7 Haziran seçimlerinde, bu kesimlere dönük vaatlere yönelik olarak muhalefet partilerinin önerdiklerini, " vaatlerinizin kaynağı nerededir" diye soran AK Parti siyasi sözcüleri, 1 Kasım seçimlerinde kaynak sorma, ya da tartışması yerine, kendileri de ekonomik vaat yarışına koyuldular.
Kaynak meselesi de hemen hemen hiç ele alınmadı.
Türkiye toplumunun, "hırsızlar ve hainler" olarak ortadan yarıldığı bir atmosferde karşılıklı bu duruşlar gelişti, bu çok şeye gebedir.
Biz bunu çok yaşadık. Kıbrıs Türk Toplumu olarak ayni bölünmeyi biz, defalarca yaşadık.

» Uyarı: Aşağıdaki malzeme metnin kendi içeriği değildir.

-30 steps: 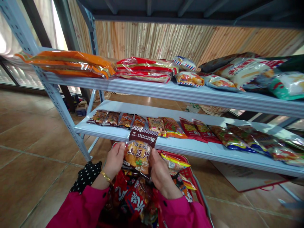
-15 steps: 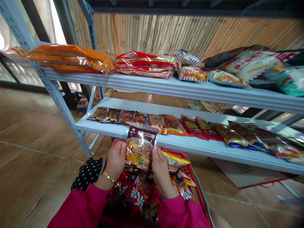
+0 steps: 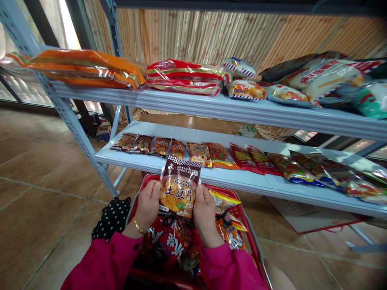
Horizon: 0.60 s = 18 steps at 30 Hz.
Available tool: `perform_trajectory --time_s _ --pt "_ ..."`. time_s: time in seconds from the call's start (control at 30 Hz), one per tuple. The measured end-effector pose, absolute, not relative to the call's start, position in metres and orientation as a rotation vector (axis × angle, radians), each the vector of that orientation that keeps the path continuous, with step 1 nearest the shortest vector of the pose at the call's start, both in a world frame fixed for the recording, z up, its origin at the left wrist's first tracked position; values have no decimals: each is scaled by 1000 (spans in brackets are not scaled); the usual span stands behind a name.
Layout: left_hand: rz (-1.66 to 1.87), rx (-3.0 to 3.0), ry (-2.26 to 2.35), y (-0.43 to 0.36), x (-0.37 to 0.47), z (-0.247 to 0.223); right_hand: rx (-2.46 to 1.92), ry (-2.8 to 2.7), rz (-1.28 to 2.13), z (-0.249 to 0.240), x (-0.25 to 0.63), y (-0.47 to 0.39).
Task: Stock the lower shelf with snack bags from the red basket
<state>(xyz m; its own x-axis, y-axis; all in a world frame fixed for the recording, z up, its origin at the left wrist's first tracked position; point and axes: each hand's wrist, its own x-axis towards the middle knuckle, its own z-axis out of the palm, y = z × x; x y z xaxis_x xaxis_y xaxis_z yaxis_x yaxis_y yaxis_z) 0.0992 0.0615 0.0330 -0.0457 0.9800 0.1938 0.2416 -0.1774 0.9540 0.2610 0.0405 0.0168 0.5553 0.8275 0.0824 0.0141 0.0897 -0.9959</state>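
Between my two hands is a brown bag of potato chips (image 3: 179,189), held upright with its printed front towards me. My left hand (image 3: 148,205) grips its left edge, thumb in front. On the opposite edge, my right hand (image 3: 206,213) pinches the bag the same way; the fingers behind it are hidden. Below my hands a red shopping basket (image 3: 256,245) holds several snack packets, among them a red packet (image 3: 173,243) and an orange-and-black packet (image 3: 231,233). Just beyond the bag, similar brown packets (image 3: 141,143) lie on the lower shelf (image 3: 121,161).
The lower shelf carries a row of packets, including red ones (image 3: 244,159). On the upper shelf (image 3: 181,100) lie large orange bags (image 3: 90,70) and red bags (image 3: 184,76). A metal post (image 3: 69,117) stands at left. Black polka-dot cloth (image 3: 110,219) sits beside the basket.
Both hands keep hold of the chip bag, which stays in nearly the same place. The view has shifted slightly, so the shelves appear a little higher.
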Motion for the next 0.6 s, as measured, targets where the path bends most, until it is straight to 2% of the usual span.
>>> perform_trajectory --time_s 0.37,0.6 --pt "1229 1237 1160 67 93 24 -1324 -789 792 19 266 37" --pt "1145 917 1002 76 94 49 -1253 -759 936 18 262 36"
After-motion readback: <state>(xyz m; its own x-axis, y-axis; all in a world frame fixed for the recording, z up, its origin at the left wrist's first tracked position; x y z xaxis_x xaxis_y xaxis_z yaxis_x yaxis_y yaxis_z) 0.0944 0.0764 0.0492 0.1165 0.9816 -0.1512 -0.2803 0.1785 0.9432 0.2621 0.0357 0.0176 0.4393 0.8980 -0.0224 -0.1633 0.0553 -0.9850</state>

"Haniler" olarak tanımladıklarına, "milli görevler ve hedefler için" iktidarı kaptırmamak için, "Denktaş -UBP" ittifakı, ya öncesinde ya da seçim sırasında, peşin maaş uygulaması adı altında çift maaşlar, kamuda istihdam furyası, sosyal sigortalardan erken emeklilikler, sağlık ve eğitim sistemlerinde mesaiyi saat bir olarak düzenlemelere, tarımda yüksek taban fiyatlarına kadar, daha neler neler yaptılar.

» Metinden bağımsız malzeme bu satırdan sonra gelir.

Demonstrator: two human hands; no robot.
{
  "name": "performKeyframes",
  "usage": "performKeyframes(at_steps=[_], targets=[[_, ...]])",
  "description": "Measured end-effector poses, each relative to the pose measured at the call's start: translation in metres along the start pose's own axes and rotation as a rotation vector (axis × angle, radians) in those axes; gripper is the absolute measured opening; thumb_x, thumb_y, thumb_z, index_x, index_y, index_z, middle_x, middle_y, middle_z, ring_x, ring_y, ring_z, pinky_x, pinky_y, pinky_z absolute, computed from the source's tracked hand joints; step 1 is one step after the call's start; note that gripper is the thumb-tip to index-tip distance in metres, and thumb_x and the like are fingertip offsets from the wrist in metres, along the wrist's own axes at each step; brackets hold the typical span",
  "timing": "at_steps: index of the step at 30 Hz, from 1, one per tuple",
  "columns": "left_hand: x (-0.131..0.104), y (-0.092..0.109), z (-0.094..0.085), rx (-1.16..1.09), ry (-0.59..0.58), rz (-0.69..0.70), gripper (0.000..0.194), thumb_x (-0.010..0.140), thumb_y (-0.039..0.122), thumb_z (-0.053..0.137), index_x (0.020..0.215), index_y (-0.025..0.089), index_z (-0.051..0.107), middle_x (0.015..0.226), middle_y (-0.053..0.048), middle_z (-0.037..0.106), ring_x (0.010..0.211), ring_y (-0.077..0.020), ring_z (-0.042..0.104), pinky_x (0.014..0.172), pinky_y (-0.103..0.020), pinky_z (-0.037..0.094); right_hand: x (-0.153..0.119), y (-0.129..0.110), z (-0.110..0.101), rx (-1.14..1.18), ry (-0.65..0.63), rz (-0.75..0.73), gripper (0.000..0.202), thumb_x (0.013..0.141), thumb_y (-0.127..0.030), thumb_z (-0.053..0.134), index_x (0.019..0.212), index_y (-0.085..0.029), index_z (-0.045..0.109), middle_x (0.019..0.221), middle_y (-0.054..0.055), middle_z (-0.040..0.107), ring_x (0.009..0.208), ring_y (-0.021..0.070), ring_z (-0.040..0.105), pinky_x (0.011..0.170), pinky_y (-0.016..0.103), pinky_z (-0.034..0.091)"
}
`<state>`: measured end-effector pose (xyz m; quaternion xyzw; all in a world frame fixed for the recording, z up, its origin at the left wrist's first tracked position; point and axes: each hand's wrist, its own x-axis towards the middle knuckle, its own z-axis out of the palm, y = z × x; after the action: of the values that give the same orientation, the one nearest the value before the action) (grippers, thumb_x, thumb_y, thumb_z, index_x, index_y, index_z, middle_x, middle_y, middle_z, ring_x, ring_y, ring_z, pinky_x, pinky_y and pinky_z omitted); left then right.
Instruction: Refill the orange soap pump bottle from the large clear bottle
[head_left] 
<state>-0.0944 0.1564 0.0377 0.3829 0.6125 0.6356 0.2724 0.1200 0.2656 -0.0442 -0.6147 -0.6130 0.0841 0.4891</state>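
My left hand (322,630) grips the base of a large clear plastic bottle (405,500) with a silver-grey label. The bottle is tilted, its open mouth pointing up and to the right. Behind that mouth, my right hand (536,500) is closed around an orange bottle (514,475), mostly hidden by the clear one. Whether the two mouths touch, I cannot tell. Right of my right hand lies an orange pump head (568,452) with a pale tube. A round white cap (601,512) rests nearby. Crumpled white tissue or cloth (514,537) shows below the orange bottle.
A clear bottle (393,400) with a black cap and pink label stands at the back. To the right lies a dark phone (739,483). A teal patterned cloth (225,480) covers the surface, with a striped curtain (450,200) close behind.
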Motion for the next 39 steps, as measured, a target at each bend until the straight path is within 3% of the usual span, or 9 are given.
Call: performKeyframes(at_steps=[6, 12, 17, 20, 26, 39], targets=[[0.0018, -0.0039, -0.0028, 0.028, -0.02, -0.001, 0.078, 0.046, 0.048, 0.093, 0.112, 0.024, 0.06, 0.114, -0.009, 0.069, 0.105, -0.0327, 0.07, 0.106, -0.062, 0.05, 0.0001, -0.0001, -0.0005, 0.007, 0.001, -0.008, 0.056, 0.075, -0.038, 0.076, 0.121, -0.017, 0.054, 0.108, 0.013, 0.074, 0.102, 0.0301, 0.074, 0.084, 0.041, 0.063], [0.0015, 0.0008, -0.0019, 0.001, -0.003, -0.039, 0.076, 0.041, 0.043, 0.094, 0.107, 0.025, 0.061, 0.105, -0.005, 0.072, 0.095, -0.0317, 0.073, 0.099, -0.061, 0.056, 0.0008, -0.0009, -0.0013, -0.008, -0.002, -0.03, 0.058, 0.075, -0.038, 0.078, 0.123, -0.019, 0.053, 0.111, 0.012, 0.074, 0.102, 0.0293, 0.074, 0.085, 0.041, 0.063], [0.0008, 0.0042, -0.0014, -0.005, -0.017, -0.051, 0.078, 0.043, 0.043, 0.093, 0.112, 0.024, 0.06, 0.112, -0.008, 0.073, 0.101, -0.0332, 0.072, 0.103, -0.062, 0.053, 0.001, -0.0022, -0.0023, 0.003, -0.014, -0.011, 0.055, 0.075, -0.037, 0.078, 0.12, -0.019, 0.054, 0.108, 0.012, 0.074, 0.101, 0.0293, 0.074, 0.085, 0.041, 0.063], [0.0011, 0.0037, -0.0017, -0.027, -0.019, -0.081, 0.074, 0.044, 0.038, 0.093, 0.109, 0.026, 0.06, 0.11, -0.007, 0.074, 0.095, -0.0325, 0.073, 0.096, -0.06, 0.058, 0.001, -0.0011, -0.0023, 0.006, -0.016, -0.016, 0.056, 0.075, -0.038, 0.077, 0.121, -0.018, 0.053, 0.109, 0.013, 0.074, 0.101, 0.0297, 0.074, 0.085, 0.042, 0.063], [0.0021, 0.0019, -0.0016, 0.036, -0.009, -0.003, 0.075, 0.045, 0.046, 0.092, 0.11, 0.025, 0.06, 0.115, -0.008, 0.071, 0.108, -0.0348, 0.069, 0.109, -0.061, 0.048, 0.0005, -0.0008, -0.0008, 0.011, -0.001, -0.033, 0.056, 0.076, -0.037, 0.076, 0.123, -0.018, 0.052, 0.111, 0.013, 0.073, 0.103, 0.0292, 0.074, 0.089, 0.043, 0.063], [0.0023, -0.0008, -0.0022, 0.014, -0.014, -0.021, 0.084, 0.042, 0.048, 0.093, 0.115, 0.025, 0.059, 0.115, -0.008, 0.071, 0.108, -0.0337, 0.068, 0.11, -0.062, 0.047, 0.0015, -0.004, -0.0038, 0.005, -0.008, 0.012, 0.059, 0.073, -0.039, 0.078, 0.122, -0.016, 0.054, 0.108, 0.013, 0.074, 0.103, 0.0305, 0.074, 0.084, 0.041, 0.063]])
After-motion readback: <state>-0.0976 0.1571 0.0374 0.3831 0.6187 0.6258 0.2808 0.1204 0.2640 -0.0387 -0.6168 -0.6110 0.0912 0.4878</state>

2002'de yaptıkları! Eşel Mobil'in Brüt maaş üzerinden, hem de iki ayda bir uygulanması. Bütün bunları da Türkiye'den aktarılan kaynaklara dayanarak yaptılar. Üretkenlik, kaynak meselesi, hiç ama hiç sorgulanmadı.Dertleri iktidarı, "hain" diye tanımladıklarına kaptırmamaktı.

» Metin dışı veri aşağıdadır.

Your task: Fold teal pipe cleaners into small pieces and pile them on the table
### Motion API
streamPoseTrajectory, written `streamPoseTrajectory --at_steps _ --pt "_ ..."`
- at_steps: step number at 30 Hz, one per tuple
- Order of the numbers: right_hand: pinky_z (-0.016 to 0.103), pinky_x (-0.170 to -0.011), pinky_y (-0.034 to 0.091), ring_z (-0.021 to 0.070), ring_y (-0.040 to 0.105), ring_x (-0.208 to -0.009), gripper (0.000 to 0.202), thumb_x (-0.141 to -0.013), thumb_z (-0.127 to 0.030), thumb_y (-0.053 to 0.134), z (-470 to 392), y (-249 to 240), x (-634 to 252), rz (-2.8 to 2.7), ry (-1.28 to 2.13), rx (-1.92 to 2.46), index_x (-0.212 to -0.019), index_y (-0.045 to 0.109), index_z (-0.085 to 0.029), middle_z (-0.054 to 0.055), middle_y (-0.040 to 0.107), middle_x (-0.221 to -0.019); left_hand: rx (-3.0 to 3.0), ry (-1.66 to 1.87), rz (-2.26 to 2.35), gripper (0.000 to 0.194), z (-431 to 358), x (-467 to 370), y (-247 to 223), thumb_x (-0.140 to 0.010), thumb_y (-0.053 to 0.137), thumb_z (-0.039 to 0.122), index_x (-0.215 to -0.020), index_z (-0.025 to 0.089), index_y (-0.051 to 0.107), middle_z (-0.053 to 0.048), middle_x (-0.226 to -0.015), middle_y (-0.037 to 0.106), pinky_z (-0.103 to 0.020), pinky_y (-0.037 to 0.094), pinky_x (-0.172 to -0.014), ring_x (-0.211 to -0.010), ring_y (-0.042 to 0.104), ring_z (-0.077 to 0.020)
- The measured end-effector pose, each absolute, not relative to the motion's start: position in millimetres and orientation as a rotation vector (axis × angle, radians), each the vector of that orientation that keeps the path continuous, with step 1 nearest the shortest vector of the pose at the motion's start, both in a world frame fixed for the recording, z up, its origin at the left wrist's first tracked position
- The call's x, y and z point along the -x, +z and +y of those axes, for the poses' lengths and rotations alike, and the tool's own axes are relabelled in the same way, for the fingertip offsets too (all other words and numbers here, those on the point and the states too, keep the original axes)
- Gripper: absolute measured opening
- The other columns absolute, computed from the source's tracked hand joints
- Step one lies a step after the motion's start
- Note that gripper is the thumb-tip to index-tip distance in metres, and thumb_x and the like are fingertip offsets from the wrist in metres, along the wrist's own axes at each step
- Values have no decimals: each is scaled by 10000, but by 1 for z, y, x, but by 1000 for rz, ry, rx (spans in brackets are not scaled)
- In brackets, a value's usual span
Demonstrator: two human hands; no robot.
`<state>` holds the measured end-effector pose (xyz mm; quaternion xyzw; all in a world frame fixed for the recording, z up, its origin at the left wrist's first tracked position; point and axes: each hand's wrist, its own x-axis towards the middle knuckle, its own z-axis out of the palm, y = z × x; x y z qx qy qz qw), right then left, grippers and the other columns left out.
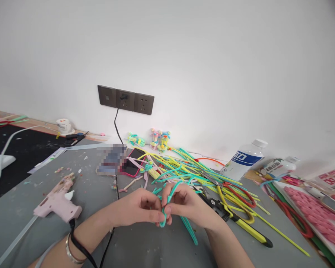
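Observation:
A teal pipe cleaner, bent into a narrow loop at its lower end, is pinched between my two hands above the grey table. My left hand grips it from the left with thumb and fingertips. From the other side my right hand pinches the same pipe cleaner, whose upper part runs up past the fingers. Under my right hand more teal pipe cleaners stick out towards me. Beyond my hands lies a small pipe-cleaner figure in teal, yellow and pink.
A pink glue gun lies at left, its black cord by my left wrist. Yellow-handled pliers, scissors and loose yellow pipe cleaners lie at right. A bottle, a phone and small figures stand or lie farther back.

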<state>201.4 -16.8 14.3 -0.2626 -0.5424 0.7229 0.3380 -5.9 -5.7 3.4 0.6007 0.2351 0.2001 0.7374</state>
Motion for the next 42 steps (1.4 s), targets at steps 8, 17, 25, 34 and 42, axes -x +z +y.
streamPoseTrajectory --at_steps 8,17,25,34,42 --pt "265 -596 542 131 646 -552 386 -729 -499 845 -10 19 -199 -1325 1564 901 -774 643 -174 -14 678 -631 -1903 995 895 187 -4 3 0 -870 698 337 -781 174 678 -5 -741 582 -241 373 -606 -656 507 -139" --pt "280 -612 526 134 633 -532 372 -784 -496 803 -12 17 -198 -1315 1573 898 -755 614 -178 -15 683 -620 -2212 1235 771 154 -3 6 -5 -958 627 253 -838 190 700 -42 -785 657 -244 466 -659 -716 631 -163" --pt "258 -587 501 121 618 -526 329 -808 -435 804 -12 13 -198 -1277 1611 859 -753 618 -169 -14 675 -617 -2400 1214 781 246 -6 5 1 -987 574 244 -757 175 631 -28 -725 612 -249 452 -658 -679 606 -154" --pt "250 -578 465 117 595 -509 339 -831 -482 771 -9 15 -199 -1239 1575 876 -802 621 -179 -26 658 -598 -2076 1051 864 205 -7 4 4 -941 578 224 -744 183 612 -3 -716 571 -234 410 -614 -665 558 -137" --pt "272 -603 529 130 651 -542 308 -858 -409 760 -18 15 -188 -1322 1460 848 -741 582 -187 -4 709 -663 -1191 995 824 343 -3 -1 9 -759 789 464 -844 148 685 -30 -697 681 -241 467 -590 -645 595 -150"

1998 seçimlerine Kişi Başına Düşen Milli Geliri, 10 bin dolara yükseltecekleri,15 bin yeni istihdam yaratacakları, tarımda yüksek taban fiyatı verecekleri ve daha ne vaatlerle seçime girmişler ve kazanmışlardı.
Sonucu ne oldu? 2000 itibarı ile Bankalar battı, memleket ekonomik krizlerin en derinlerinden birini yaşadı. 2003'e geldiğimizde de kişi başına düşen milli gelir 5 bin dolardı.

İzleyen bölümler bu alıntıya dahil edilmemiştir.